In this regard, it is vital that a carrier operating under parts 121, 129 or 135 of title 13 of the Code of Federal Regulations routinely review or sample records reflecting the following information for each of its aircraft:
• total years in service;
• total flight hours;
• total flight cycles;
• date of last records review and inspection
• current status of life-limited parts;
• time since last overhaul of all structural components required to be overhauled on a time-specific basis;
• current inspection status of the aeroplane, including time since last inspection; and
• status of major structural alterations, compliance with ADs, service bulletins, or original equipment manufacturer notices.
In addition, a carrier should conduct spot inspections of several structural items and should observe maintenance procedures and tasks to ensure that work instructions are complied with and that maintenance tasks are accomplished by trained and qualified personnel.

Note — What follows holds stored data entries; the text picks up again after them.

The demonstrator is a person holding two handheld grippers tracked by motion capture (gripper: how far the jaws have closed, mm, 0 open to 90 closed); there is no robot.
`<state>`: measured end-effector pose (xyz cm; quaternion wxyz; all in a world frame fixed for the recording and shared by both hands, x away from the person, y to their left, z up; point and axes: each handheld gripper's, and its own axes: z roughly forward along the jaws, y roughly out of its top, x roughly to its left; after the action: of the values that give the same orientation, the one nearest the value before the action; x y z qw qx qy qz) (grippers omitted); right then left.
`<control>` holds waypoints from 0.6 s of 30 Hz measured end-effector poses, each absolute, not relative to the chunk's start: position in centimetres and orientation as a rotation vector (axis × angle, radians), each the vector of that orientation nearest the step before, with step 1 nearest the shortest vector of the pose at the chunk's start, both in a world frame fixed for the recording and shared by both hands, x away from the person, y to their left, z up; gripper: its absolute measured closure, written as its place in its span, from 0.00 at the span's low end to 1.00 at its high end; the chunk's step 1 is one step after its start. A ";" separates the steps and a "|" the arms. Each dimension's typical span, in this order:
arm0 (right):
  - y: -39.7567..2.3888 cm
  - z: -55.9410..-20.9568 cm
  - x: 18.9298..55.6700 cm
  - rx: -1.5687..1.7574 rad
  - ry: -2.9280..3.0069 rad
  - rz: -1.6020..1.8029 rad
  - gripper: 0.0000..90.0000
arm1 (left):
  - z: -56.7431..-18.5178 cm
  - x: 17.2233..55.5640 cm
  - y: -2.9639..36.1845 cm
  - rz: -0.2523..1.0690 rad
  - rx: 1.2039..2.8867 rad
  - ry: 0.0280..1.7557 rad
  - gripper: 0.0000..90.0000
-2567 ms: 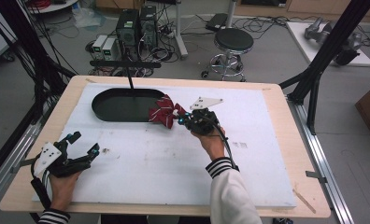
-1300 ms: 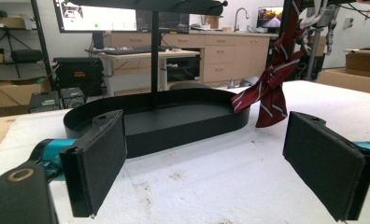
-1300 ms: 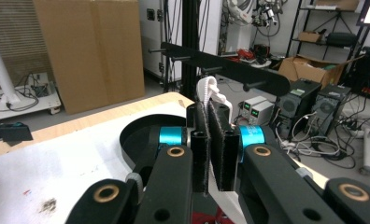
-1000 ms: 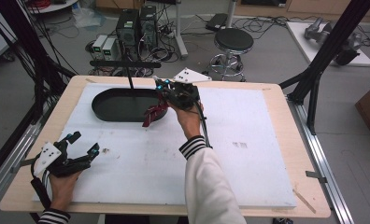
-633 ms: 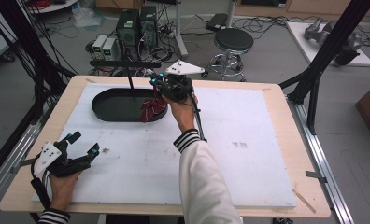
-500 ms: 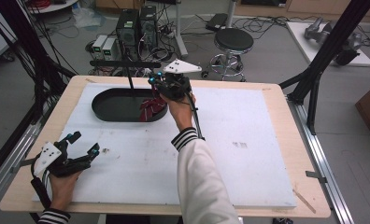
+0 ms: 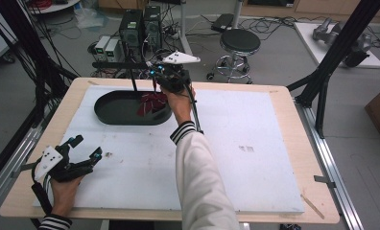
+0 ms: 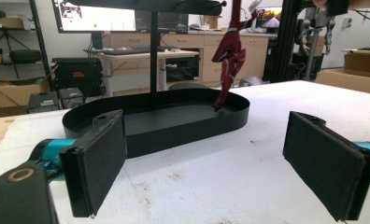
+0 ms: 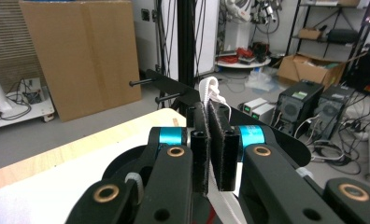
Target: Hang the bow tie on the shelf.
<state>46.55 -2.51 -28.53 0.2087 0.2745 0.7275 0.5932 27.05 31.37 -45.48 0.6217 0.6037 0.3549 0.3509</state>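
While my right gripper (image 7: 165, 82) clamps the red garment's (image 7: 151, 102) white strap (image 9: 211, 89) at upper centre, I should lift steadily toward the rack's bar (image 7: 123, 64); my left gripper (image 7: 85, 154) rests released.

The left gripper (image 7: 85, 155) is a black frame with turquoise joints at its tips and a white plate on top; a black cable loops from it near the table's near-left edge. Its jaws carry flat black foam pads (image 8: 101, 161). The right gripper (image 7: 154, 76), farther off, is black with turquoise collars, brass pivot rings and a white three-cornered plate. Both sleeves are white with black-striped cuffs.
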 end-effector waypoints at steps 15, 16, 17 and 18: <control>-1.6 -28.6 49.0 0.805 2.003 1.610 0.97 | -45.5 27.0 31.4 0.806 1.389 0.817 0.16; -1.6 -28.5 49.1 0.813 1.999 1.613 0.97 | -45.5 27.0 31.4 0.807 1.388 0.816 0.15; -1.6 -28.5 49.1 0.813 1.999 1.613 0.97 | -45.5 27.0 31.4 0.807 1.388 0.816 0.15; -1.8 -28.6 49.5 0.825 1.992 1.612 0.97 | -45.5 27.0 31.4 0.808 1.389 0.816 0.16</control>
<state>49.51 -1.77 -28.63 0.2228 0.2988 0.7215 0.5836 26.99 31.43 -45.49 0.6208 0.6042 0.3550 0.3514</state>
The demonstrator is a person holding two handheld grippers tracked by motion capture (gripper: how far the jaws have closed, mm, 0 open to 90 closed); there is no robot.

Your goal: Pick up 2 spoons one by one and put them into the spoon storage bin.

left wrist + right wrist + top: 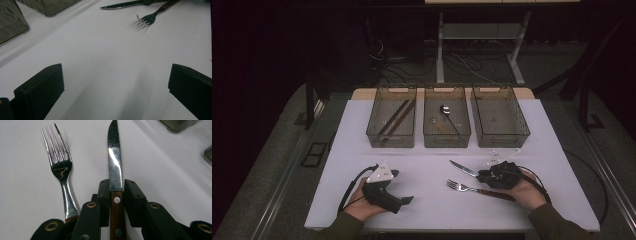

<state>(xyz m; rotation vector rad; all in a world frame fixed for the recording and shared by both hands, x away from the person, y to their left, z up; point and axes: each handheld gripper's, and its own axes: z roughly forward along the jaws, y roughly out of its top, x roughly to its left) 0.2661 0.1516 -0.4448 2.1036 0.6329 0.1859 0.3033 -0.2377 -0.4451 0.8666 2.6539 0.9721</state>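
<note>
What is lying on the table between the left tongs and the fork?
Nothing. In the left gripper view, bare white table runs from the open left tongs up to the fork; the knife lies beyond.

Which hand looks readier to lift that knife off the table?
Right. The right gripper already has its jaws closed on the knife beside the fork; the left gripper sits open, apart.

The right gripper (116, 192) clamps its two black jaws on a knife (114, 165) where blade meets wooden handle, tip pointing to twelve o'clock, while a fork (60, 167) lies just beside at nine o'clock.
</note>
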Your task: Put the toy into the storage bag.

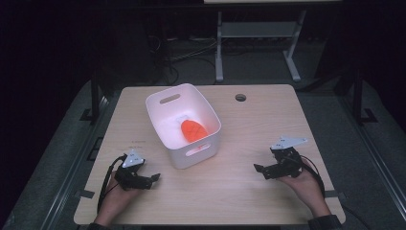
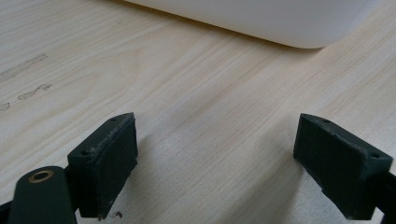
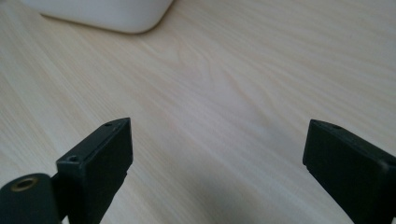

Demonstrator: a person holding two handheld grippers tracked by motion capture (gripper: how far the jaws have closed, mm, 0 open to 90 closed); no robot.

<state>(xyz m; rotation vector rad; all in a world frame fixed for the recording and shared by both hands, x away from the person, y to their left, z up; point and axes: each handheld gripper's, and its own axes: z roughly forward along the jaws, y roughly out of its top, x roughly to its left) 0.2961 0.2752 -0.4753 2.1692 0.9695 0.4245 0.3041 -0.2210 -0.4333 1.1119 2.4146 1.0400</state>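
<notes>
A white plastic bin (image 1: pixel 183 125) with handle slots stands on the wooden table (image 1: pixel 249 124), left of centre. An orange, leaf-shaped object (image 1: pixel 193 130) lies inside it on the bottom. My left gripper (image 1: pixel 154 178) rests low on the table near the front left, open, pointing toward the bin's near corner (image 2: pixel 261 21). Over at the front right, my right gripper (image 1: pixel 259 168) is open too, and the bin's corner (image 3: pixel 107 14) lies ahead of it. Bare wood shows between both pairs of jaws.
A round cable hole (image 1: pixel 240 97) sits in the table's far side. Beyond the table stand a metal desk frame (image 1: pixel 258 43) and cables on the dark floor. A person's hands hold the grippers at the near edge.
</notes>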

VOLUNTARY DISCLOSURE IS ADVANTAGEOUS
to avoid becoming a target of the FAA's heightened enforcement, certificate holders must increase their internal reviews and become proactive instead of reactive. The FAA itself recognises that internal audits improve a certificate holder's ability to identify and correct safety problems before FAA inspections. Under the FAA's voluntary disclosure programme (title 14 of the Code of Federal Regulations at part 193), the FAA may accept voluntary disclosure of an apparent violation if, among other things, the certificate holder notifies the FAA immediately after detecting the violation and before the FAA learns of it by other means. If the certificate holder meets all voluntary disclosure requirements, it may avoid a civil fine and be subject only to a letter of correction. Thus, the key is to identify, correct and voluntarily disclose any issue before the FAA launches an investigation.

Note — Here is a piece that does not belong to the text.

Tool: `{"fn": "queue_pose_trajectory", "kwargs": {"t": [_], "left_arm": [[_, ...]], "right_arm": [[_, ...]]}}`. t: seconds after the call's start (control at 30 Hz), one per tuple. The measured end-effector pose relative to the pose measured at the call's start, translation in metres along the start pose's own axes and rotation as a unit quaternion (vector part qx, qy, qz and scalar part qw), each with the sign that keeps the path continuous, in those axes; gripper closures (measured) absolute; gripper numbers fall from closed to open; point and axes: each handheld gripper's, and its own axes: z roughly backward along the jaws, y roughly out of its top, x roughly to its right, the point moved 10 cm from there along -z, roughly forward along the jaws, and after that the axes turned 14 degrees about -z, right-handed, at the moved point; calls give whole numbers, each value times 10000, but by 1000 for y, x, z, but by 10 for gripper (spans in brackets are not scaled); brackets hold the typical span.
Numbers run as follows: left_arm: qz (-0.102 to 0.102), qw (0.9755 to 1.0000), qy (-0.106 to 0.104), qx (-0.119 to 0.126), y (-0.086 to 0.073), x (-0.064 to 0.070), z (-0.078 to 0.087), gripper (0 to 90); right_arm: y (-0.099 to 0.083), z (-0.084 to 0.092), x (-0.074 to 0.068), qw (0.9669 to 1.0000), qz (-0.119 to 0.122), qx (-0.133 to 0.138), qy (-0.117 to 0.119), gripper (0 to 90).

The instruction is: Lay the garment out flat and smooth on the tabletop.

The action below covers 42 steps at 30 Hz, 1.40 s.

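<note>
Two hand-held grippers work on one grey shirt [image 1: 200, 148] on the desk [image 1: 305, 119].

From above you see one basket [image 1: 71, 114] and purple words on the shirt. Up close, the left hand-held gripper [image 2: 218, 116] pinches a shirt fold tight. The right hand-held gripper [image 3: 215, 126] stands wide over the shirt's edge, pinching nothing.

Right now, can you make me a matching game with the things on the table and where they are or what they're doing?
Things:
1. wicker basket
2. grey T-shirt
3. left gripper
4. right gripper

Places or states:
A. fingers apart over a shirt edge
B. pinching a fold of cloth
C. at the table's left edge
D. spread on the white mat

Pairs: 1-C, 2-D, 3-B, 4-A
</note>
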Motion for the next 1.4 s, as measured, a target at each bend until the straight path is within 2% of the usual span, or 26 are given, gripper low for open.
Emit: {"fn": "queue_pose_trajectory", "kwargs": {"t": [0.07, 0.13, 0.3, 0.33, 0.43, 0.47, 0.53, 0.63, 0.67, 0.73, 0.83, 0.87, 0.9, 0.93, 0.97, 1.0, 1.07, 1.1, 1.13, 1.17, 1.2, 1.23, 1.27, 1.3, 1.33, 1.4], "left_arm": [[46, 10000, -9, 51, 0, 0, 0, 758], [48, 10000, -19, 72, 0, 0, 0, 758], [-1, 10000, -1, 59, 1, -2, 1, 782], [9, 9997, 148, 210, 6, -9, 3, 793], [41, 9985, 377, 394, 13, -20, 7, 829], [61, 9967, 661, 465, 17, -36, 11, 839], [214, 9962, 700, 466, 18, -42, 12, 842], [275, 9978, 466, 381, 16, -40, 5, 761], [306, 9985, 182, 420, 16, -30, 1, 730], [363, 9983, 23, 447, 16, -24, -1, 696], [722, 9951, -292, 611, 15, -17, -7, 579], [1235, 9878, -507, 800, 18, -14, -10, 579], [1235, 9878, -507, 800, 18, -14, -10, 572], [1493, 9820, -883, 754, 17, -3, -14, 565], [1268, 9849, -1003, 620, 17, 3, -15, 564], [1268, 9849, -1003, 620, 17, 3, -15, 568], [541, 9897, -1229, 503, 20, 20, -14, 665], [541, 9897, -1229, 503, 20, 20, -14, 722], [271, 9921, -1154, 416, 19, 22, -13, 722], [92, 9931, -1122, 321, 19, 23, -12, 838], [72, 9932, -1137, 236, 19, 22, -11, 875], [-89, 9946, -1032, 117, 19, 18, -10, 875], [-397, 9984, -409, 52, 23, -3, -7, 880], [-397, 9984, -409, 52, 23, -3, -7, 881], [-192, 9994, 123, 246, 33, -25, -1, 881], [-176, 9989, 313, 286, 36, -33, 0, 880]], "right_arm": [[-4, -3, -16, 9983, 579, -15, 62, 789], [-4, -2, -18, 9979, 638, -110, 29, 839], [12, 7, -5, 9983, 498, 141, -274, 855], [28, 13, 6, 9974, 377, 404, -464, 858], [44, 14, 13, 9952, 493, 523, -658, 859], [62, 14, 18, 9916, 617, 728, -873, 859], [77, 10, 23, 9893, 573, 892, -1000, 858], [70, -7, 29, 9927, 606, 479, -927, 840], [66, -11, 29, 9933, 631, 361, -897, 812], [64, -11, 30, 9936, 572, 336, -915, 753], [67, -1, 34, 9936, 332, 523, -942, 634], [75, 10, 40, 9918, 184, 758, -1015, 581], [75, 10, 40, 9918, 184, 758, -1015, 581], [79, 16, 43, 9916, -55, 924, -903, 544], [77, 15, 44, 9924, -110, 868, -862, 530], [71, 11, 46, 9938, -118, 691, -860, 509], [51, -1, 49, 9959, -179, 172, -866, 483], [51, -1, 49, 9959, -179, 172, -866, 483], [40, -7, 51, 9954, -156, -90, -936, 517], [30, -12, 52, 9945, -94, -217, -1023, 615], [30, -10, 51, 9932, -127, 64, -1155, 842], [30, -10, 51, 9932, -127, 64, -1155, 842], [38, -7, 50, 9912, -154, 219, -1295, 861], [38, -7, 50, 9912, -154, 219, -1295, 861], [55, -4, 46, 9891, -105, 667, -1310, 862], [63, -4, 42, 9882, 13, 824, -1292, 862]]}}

In the event that the FAA issues a LOI, there are several steps that certificate holders should immediately consider with the assistance of legal counsel. These steps include the following:
• prompt disclosure to insurers and brokers;
• notification to relevant employees and agents concerning the investigation;
• procedures and protocols concerning witness preparation and interviews;
• retention and disclosure of maintenance documents and protection of proprietary and privileged information;
• preservation of relevant physical evidence; and
• responses to media inquiries and FAA press releases.
By the time the FAA issues a LOI, the certificate holder is already at a disadvantage if it has not taken adequate steps to prepare. Proper preparation may reduce the likelihood that the FAA will ultimately commence legal enforcement proceedings seeking a civil penalty. The civil penalty adjudication process, which is governed by the rules of practice contained in part 13 of the FARs, is an unwelcome exercise for any certificate holder.